┌────────
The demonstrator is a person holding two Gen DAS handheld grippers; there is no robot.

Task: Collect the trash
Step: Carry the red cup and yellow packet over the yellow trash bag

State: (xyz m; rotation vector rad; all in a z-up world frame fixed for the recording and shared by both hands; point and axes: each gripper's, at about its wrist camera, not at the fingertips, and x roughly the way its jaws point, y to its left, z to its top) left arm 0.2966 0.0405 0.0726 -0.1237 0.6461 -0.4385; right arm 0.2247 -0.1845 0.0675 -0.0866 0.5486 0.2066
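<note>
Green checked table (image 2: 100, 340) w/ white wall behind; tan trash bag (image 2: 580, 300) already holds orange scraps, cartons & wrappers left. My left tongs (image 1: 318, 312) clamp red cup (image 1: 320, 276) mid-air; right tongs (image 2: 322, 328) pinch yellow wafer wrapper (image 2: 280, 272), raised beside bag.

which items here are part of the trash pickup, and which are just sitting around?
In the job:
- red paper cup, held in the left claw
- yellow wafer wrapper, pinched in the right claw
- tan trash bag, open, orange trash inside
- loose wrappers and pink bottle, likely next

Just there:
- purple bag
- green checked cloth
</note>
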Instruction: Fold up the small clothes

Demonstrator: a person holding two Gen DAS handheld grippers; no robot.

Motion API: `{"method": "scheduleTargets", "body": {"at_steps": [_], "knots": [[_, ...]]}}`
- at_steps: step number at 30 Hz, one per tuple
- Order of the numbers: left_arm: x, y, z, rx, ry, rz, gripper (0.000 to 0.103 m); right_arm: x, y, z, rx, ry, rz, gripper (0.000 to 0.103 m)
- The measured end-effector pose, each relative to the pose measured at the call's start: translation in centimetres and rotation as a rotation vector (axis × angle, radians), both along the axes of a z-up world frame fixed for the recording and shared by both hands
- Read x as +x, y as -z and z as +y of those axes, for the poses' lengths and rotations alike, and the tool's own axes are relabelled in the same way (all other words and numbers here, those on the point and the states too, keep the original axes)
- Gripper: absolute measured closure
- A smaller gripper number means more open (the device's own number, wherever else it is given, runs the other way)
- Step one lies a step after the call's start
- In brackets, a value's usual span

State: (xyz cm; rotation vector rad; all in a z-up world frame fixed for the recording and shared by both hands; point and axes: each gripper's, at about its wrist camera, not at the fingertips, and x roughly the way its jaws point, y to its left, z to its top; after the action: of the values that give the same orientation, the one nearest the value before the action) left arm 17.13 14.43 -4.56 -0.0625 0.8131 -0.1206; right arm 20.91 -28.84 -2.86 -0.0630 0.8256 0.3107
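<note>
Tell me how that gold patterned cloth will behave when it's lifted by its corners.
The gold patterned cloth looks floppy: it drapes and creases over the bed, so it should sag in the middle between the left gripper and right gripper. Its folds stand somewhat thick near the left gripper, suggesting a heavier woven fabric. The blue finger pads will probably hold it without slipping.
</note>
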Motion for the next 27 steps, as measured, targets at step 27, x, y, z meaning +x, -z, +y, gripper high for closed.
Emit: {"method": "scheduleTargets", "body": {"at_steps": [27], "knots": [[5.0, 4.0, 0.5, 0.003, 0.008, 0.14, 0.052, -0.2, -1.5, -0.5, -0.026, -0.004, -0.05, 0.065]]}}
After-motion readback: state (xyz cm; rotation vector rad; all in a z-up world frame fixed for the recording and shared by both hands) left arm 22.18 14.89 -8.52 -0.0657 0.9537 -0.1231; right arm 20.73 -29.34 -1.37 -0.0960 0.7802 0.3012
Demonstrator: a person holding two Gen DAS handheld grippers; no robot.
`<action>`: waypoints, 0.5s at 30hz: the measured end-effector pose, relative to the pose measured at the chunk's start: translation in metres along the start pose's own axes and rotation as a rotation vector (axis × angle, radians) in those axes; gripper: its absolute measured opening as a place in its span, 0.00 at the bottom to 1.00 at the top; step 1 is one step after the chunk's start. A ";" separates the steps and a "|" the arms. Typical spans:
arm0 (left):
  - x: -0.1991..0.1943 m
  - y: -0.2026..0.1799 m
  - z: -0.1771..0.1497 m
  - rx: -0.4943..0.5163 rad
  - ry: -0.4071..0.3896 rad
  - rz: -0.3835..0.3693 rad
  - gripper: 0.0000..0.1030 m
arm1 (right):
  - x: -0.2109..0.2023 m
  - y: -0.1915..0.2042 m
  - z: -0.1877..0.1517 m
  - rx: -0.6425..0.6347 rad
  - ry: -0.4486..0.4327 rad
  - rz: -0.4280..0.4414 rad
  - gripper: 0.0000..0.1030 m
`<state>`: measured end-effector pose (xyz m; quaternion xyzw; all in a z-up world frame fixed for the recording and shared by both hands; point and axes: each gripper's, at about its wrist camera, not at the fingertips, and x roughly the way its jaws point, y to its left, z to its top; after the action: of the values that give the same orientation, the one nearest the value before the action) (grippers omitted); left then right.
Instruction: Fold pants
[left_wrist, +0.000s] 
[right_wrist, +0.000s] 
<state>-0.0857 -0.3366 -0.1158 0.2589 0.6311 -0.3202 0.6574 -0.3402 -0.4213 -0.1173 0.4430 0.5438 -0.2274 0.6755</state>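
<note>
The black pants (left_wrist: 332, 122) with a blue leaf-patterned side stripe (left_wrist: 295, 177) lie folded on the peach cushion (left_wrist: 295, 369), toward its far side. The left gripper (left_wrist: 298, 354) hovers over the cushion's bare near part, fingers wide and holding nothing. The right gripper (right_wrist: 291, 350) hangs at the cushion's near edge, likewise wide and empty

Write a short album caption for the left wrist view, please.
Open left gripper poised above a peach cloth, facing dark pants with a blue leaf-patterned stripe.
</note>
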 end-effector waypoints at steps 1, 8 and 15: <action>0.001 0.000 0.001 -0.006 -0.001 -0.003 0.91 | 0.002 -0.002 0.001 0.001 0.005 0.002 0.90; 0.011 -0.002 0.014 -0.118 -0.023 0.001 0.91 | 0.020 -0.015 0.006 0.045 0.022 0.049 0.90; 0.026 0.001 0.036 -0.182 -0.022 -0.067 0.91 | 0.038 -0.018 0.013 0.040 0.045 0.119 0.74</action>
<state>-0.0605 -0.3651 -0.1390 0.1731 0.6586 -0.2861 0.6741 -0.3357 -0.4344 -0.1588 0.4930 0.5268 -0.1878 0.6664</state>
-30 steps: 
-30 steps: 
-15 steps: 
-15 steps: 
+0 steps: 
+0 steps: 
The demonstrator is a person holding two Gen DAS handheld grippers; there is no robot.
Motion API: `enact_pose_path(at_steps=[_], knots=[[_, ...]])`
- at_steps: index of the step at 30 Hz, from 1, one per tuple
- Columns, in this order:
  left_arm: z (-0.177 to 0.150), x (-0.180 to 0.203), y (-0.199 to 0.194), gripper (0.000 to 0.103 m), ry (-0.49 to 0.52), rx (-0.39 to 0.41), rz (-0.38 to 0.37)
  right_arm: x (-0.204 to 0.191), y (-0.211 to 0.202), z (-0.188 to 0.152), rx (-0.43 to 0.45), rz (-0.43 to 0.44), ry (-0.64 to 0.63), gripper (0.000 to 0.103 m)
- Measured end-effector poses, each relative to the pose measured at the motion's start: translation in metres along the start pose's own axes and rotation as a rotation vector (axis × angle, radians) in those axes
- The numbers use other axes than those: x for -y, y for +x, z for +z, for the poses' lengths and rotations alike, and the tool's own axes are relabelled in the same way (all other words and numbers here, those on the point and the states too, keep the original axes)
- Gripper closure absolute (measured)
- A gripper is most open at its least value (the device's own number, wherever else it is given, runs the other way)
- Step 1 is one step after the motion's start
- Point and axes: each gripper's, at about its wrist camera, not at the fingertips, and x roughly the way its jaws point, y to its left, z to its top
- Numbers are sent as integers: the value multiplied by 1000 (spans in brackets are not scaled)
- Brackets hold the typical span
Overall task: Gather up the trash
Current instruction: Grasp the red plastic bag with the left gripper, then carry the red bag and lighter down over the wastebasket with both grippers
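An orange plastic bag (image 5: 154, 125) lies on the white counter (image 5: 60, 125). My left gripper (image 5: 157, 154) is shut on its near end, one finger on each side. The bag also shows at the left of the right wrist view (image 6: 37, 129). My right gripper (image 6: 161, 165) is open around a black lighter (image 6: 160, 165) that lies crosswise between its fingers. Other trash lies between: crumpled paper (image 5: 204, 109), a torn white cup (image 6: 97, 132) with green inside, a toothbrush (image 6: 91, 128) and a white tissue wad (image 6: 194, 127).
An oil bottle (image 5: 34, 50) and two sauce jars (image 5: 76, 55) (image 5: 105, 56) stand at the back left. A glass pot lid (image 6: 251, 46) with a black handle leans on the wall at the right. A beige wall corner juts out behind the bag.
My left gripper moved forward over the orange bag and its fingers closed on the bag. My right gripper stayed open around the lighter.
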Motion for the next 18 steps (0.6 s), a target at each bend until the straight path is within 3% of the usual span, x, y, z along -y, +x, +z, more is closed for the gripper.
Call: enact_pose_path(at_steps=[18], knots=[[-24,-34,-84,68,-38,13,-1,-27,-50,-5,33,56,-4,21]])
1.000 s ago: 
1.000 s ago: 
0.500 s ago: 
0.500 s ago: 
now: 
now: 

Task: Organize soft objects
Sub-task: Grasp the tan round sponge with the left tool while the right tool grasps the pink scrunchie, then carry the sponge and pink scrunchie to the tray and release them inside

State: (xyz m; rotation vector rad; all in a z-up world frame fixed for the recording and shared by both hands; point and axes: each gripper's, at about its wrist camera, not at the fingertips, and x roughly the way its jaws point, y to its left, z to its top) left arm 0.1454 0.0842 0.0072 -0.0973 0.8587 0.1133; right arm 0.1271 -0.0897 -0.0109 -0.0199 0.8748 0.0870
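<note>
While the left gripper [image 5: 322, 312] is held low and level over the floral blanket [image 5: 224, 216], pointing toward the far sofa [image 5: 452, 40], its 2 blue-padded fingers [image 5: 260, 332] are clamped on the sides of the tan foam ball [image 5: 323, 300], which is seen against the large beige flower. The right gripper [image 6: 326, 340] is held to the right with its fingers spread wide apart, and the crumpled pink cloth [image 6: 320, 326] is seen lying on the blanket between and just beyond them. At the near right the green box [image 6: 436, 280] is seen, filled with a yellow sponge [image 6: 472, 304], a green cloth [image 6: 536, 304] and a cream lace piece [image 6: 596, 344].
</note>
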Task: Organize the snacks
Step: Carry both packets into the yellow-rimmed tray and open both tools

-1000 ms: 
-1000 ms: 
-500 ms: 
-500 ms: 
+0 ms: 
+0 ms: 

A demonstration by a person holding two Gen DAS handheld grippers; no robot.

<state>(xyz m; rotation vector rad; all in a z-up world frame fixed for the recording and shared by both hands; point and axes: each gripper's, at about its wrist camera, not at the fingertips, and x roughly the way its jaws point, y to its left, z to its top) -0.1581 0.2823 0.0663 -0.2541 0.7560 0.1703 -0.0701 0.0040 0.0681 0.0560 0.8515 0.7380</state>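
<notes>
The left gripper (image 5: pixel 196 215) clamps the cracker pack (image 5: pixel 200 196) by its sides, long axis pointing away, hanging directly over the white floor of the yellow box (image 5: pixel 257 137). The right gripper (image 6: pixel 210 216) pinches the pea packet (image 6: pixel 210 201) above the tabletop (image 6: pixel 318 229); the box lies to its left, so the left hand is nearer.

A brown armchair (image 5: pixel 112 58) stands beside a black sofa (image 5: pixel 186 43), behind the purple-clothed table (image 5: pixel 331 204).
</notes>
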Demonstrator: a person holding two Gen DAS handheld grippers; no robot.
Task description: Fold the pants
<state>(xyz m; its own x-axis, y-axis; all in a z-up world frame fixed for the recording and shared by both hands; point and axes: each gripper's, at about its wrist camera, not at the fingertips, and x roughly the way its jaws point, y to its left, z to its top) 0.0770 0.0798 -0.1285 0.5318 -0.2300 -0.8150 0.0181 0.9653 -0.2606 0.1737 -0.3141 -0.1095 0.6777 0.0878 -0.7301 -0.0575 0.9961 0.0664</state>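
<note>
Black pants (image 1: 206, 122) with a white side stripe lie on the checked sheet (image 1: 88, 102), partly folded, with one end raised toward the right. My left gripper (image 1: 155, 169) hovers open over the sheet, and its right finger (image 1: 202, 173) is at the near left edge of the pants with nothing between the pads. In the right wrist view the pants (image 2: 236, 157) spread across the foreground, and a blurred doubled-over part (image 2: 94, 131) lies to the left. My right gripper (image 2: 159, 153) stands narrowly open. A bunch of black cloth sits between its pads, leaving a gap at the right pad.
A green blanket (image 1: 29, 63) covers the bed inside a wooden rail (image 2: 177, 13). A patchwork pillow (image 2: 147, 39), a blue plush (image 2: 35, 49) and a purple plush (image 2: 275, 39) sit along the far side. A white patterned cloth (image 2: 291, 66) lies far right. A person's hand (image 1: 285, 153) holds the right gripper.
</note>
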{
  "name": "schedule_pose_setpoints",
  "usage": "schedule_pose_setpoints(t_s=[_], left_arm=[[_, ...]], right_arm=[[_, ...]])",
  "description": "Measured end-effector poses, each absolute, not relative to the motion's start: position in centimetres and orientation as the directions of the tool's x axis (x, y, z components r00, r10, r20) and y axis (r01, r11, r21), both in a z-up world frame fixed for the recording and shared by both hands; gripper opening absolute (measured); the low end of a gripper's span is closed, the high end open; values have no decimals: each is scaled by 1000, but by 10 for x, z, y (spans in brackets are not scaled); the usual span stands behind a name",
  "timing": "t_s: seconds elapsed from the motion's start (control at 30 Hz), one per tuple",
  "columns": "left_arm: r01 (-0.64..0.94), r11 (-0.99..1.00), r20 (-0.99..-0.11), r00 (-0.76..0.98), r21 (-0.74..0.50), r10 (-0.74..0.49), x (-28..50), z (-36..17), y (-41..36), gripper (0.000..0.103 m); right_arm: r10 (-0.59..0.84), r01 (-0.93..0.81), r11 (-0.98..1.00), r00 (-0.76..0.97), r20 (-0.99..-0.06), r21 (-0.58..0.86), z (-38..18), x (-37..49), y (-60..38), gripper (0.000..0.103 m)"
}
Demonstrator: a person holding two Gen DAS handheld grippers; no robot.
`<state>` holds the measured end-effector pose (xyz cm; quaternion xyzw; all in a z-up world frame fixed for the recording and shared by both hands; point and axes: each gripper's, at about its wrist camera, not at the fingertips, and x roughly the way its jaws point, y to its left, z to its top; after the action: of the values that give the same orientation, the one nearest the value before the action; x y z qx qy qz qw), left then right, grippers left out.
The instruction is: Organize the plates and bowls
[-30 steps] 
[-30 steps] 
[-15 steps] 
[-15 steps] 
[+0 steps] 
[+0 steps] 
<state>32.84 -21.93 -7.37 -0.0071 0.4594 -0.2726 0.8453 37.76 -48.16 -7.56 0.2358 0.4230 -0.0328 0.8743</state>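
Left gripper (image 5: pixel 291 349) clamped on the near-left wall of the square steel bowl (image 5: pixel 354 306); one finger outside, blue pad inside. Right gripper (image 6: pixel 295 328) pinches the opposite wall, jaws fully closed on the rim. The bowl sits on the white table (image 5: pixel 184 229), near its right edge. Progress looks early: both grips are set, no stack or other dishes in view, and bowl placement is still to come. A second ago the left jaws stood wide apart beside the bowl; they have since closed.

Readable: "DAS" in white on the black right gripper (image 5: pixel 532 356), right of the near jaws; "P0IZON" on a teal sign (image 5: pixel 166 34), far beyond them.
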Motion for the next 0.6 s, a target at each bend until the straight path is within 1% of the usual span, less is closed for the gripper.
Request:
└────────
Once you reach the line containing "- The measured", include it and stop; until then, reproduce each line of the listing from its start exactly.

The demonstrator is a person holding two Gen DAS handheld grippers; there is no robot.

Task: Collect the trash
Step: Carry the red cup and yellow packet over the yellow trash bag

State: (xyz m; rotation vector rad; all in a z-up world frame fixed for the recording and shared by both hands; point and axes: each gripper's, at about its wrist camera, not at the fingertips, and x roughly the way its jaws point, y to its left, z to its top) left arm 0.2966 0.0405 0.0726 -0.1237 0.6461 -0.4385; right arm 0.2247 -0.1845 0.0675 -0.0866 0.5486 0.2066
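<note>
Green checked table (image 2: 100, 340) w/ white wall behind; tan trash bag (image 2: 580, 300) already holds orange scraps, cartons & wrappers left. My left tongs (image 1: 318, 312) clamp red cup (image 1: 320, 276) mid-air; right tongs (image 2: 322, 328) pinch yellow wafer wrapper (image 2: 280, 272), raised beside bag.

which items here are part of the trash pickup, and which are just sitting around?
In the job:
- red paper cup, held in the left claw
- yellow wafer wrapper, pinched in the right claw
- tan trash bag, open, orange trash inside
- loose wrappers and pink bottle, likely next

Just there:
- purple bag
- green checked cloth
</note>
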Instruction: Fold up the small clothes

Demonstrator: a person holding two Gen DAS handheld grippers; no robot.

Motion API: `{"method": "scheduleTargets", "body": {"at_steps": [_], "knots": [[_, ...]]}}`
- at_steps: step number at 30 Hz, one per tuple
- Order of the numbers: left_arm: x, y, z, rx, ry, rz, gripper (0.000 to 0.103 m); right_arm: x, y, z, rx, ry, rz, gripper (0.000 to 0.103 m)
- The measured end-effector pose, each relative to the pose measured at the call's start: translation in centimetres and rotation as a rotation vector (axis × angle, radians), both along the axes of a z-up world frame fixed for the recording and shared by both hands

What was produced is the complete output.